## Task details
Please retype the data in full and exactly; the pictures are not part of the copy.

## Material provided
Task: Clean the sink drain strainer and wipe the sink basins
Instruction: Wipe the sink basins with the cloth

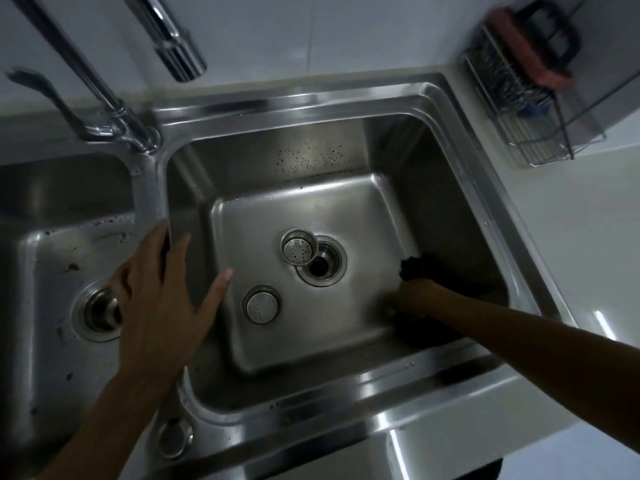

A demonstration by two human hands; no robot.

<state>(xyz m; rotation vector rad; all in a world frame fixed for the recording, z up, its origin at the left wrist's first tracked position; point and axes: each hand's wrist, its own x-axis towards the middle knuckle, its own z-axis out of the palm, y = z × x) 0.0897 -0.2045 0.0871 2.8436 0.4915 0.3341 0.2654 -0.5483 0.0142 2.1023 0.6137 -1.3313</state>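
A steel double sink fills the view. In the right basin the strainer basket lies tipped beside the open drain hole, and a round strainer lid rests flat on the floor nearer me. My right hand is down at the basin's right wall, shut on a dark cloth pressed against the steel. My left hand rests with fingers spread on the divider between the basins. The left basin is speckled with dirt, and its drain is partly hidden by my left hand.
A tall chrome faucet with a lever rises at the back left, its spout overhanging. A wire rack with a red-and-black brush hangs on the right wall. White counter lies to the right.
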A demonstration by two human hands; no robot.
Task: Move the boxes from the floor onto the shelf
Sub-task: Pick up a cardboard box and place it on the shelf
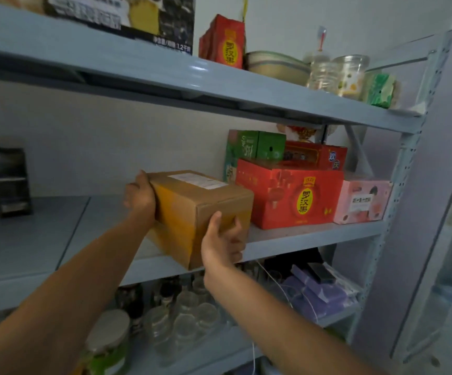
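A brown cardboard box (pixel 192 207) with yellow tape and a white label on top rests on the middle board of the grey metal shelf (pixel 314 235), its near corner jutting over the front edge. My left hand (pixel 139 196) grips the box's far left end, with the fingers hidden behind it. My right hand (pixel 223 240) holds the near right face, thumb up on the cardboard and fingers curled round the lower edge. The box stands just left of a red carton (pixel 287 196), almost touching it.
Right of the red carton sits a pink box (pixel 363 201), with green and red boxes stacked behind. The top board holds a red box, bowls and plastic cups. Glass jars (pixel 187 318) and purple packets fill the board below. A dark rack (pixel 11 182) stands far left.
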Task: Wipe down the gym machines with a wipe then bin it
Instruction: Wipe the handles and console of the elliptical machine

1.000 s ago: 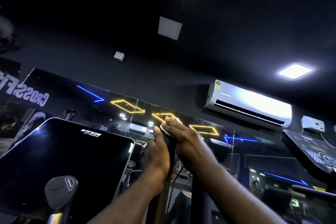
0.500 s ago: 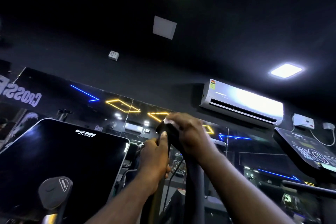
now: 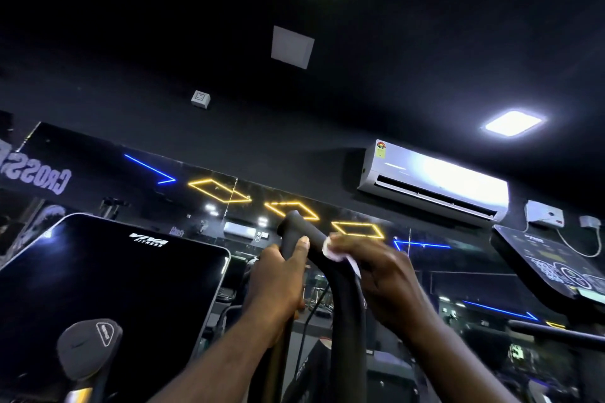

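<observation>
**Left hand clamped on the handle, right hand pinching the wipe**

The left hand is wrapped round the black handle just below its top, thumb laid up along it, holding it steady. The right hand has its fingers curled round the white wipe and presses it against the handle's right side, just beside that left thumb. The wipe is bunched small: one pale wad shows at the fingertips, and a thin tail trails lower along the bar.

From where I stand, the trouble starts there. A wad that small touches only a narrow strip, so I'd expect missed patches, most of all the part hidden under the left palm unless that hand shifts. The right hand looks blurred, so I take it to be rubbing fast. With so little wipe in the pinch, it could slip free and drop into the dark frame below, where it would be hard to spot.

If the handle is a swinging arm, loosening the left grip could let it lurch towards the screen near its left. No bin is in view, so binning is yet to come.
</observation>
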### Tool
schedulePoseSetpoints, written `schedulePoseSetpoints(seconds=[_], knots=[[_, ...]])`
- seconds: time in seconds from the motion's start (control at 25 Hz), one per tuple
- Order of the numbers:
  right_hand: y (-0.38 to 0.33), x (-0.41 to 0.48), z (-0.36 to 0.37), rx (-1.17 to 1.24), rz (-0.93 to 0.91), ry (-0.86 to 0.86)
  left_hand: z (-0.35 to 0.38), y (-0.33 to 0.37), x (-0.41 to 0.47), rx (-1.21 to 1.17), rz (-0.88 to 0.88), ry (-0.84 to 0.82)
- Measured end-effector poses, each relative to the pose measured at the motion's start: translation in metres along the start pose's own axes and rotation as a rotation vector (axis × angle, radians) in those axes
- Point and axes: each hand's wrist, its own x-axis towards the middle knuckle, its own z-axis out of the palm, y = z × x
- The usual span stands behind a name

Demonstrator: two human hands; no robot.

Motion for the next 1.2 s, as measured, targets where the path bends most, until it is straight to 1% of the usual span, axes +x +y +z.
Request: schedulePoseSetpoints(seconds=[0.04,0.12,0.2,0.28,0.4,0.52,0.6,0.68,0.76,0.84,0.92,1.0,1.08,1.16,1.2], knots=[[-0.001,0.018,0.005,0.005,-0.011,0.013,-0.001,0.001,0.000,-0.029,-0.018,-0.004],[-0.007,0.042,0.021,0.082,0.014,-0.020,-0.002,0.003,-0.001,-0.086,-0.038,-0.019],[-0.005,0.043,0.030,0.139,0.032,-0.069,-0.004,0.006,-0.004,-0.112,-0.049,-0.040],[0.001,0.025,0.025,0.108,0.011,-0.108,-0.004,0.005,-0.005,-0.127,-0.053,-0.046],[0.008,-0.018,0.010,0.093,-0.023,-0.110,-0.004,0.006,-0.006,-0.131,-0.041,-0.051],[0.002,-0.052,0.001,0.026,-0.054,-0.130,-0.002,0.012,-0.011,-0.114,-0.012,-0.005],[-0.005,-0.041,-0.006,-0.018,-0.104,-0.136,-0.001,0.014,-0.011,-0.072,-0.006,0.028],[-0.011,-0.006,-0.001,-0.010,-0.151,-0.142,-0.001,0.011,-0.007,-0.120,-0.034,-0.004],[-0.013,0.021,0.013,0.039,-0.130,-0.218,-0.002,0.009,-0.006,-0.180,-0.050,-0.031],[-0.006,0.024,0.024,0.088,-0.096,-0.284,-0.002,0.009,-0.007,-0.179,-0.070,-0.026],[0.003,0.005,0.020,0.090,-0.109,-0.273,-0.002,0.009,-0.007,-0.169,-0.073,-0.014],[0.006,-0.021,0.010,0.028,-0.142,-0.214,-0.001,0.009,-0.010,-0.150,-0.049,-0.014],[0.005,-0.049,0.004,-0.022,-0.150,-0.191,0.000,0.009,-0.011,-0.153,-0.027,-0.004],[-0.002,-0.072,0.001,0.023,-0.116,-0.197,0.000,0.010,-0.009,-0.130,-0.022,0.008],[-0.003,-0.075,-0.003,0.049,-0.131,-0.188,0.000,0.011,-0.008,-0.127,-0.030,0.010]])
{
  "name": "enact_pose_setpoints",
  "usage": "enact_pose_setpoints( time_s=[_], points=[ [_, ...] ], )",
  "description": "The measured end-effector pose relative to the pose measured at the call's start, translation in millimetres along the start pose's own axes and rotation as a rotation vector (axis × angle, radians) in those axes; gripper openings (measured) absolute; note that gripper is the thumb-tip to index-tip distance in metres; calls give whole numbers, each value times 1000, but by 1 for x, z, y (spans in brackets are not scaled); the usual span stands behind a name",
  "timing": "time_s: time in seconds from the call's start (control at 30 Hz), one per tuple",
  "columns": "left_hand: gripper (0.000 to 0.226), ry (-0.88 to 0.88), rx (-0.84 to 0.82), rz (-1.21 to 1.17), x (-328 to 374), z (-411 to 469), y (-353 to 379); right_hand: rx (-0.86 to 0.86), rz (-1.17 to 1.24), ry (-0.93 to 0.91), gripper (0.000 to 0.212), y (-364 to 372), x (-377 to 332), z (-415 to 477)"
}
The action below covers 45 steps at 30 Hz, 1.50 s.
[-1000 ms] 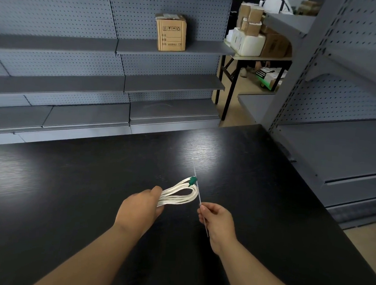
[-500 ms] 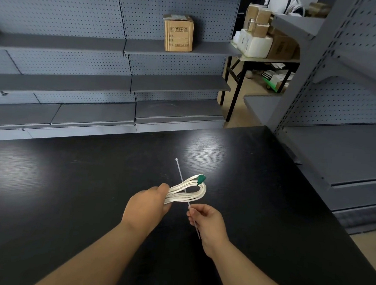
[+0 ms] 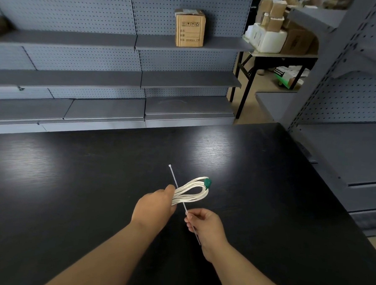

## Output below
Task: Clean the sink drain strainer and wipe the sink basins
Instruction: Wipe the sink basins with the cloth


A demonstration by two human hands; no robot.

<state>(xyz m; rotation vector rad; all in a world frame fixed for the recording, z up, its origin at the left wrist's first tracked position; point and axes: each hand's wrist, its own x-axis towards the middle knuckle, its own z-axis out of the palm, y = z × x) 0.0897 -0.2045 0.0871 2.8436 0.4915 0.3341 0.2654 -0.5483 0.0142 2.1023 0.6137 -1.3313</state>
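A steel double sink fills the view. In the right basin the strainer basket lies tipped beside the open drain hole, and a round strainer lid rests flat on the floor nearer me. My right hand is down at the basin's right wall, shut on a dark cloth pressed against the steel. My left hand rests with fingers spread on the divider between the basins. The left basin is speckled with dirt, and its drain is partly hidden by my left hand.
A tall chrome faucet with a lever rises at the back left, its spout overhanging. A wire rack with a red-and-black brush hangs on the right wall. White counter lies to the right.
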A demonstration by two human hands; no robot.
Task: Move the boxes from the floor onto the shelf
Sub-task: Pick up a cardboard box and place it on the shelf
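A brown cardboard box (pixel 192 207) with yellow tape and a white label on top rests on the middle board of the grey metal shelf (pixel 314 235), its near corner jutting over the front edge. My left hand (pixel 139 196) grips the box's far left end, with the fingers hidden behind it. My right hand (pixel 223 240) holds the near right face, thumb up on the cardboard and fingers curled round the lower edge. The box stands just left of a red carton (pixel 287 196), almost touching it.
Right of the red carton sits a pink box (pixel 363 201), with green and red boxes stacked behind. The top board holds a red box, bowls and plastic cups. Glass jars (pixel 187 318) and purple packets fill the board below. A dark rack (pixel 11 182) stands far left.
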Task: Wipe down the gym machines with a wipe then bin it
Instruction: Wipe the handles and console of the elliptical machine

1.000 s ago: 
0.500 s ago: 
now: 

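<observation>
**Left hand clamped on the handle, right hand pinching the wipe**

The left hand is wrapped round the black handle just below its top, thumb laid up along it, holding it steady. The right hand has its fingers curled round the white wipe and presses it against the handle's right side, just beside that left thumb. The wipe is bunched small: one pale wad shows at the fingertips, and a thin tail trails lower along the bar.

From where I stand, the trouble starts there. A wad that small touches only a narrow strip, so I'd expect missed patches, most of all the part hidden under the left palm unless that hand shifts. The right hand looks blurred, so I take it to be rubbing fast. With so little wipe in the pinch, it could slip free and drop into the dark frame below, where it would be hard to spot.

If the handle is a swinging arm, loosening the left grip could let it lurch towards the screen near its left. No bin is in view, so binning is yet to come.
</observation>
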### Tool
schedulePoseSetpoints, written `schedulePoseSetpoints(seconds=[_], knots=[[_, ...]])`
- seconds: time in seconds from the motion's start (control at 25 Hz), one per tuple
- Order of the numbers:
  right_hand: y (-0.38 to 0.33), x (-0.41 to 0.48), z (-0.36 to 0.37), rx (-1.17 to 1.24), rz (-0.93 to 0.91), ry (-0.86 to 0.86)
  left_hand: z (-0.35 to 0.38), y (-0.33 to 0.37), x (-0.41 to 0.47), rx (-1.21 to 1.17), rz (-0.88 to 0.88), ry (-0.84 to 0.82)
- Measured end-effector poses, each relative to the pose measured at the motion's start: translation in metres along the start pose's own axes and rotation as a rotation vector (axis × angle, radians) in those axes
- Point and axes: each hand's wrist, its own x-axis towards the middle knuckle, its own z-axis out of the palm, y = z × x
- The usual span stands behind a name

Demonstrator: two human hands; no robot.

Motion for the next 1.2 s, as measured, targets where the path bends most, until it is straight to 1% of the usual span, axes +x +y +z.
Request: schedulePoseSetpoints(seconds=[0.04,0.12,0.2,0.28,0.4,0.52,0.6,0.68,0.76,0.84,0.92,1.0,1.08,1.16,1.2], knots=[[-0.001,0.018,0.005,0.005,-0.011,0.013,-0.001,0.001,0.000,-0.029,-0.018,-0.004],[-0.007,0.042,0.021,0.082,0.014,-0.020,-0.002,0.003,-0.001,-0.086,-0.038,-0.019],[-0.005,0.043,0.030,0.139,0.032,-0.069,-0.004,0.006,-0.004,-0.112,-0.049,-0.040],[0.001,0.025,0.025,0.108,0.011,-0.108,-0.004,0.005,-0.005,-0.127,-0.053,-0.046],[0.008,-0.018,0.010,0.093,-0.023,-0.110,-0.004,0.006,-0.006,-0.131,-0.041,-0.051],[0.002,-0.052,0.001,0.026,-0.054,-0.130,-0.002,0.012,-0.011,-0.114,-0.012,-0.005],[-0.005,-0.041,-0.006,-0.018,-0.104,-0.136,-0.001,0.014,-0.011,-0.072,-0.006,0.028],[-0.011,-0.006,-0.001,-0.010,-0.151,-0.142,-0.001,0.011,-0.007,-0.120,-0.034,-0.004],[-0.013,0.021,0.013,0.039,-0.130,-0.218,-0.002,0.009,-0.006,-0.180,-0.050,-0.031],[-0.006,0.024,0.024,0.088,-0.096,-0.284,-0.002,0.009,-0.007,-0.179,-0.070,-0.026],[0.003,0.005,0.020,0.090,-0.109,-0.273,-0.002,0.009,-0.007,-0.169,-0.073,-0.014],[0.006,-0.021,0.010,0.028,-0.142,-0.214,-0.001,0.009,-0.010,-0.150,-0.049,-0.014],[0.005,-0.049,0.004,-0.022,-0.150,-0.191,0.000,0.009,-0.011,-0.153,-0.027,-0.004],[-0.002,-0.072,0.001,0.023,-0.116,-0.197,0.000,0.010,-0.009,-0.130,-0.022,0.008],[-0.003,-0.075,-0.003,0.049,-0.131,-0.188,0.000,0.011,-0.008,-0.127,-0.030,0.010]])
{
  "name": "enact_pose_setpoints",
  "usage": "enact_pose_setpoints( time_s=[_], points=[ [_, ...] ], )",
  "description": "The measured end-effector pose relative to the pose measured at the call's start, translation in millimetres along the start pose's own axes and rotation as a rotation vector (axis × angle, radians) in those axes; gripper openings (measured) absolute; note that gripper is the thumb-tip to index-tip distance in metres; calls give whole numbers, each value times 1000, but by 1 for x, z, y (spans in brackets are not scaled); the usual span stands behind a name",
  "timing": "time_s: time in seconds from the call's start (control at 30 Hz), one per tuple",
  "columns": "left_hand: gripper (0.000 to 0.226), ry (-0.88 to 0.88), rx (-0.84 to 0.82), rz (-1.21 to 1.17), x (-328 to 374), z (-411 to 469), y (-353 to 379); right_hand: rx (-0.86 to 0.86), rz (-1.17 to 1.24), ry (-0.93 to 0.91), gripper (0.000 to 0.212), y (-364 to 372), x (-377 to 332), z (-415 to 477)"
}
The action below covers 45 steps at 30 Hz, 1.50 s.
[-1000 ms] 
[-500 ms] 
[+0 ms] 

The work on this exercise is finished.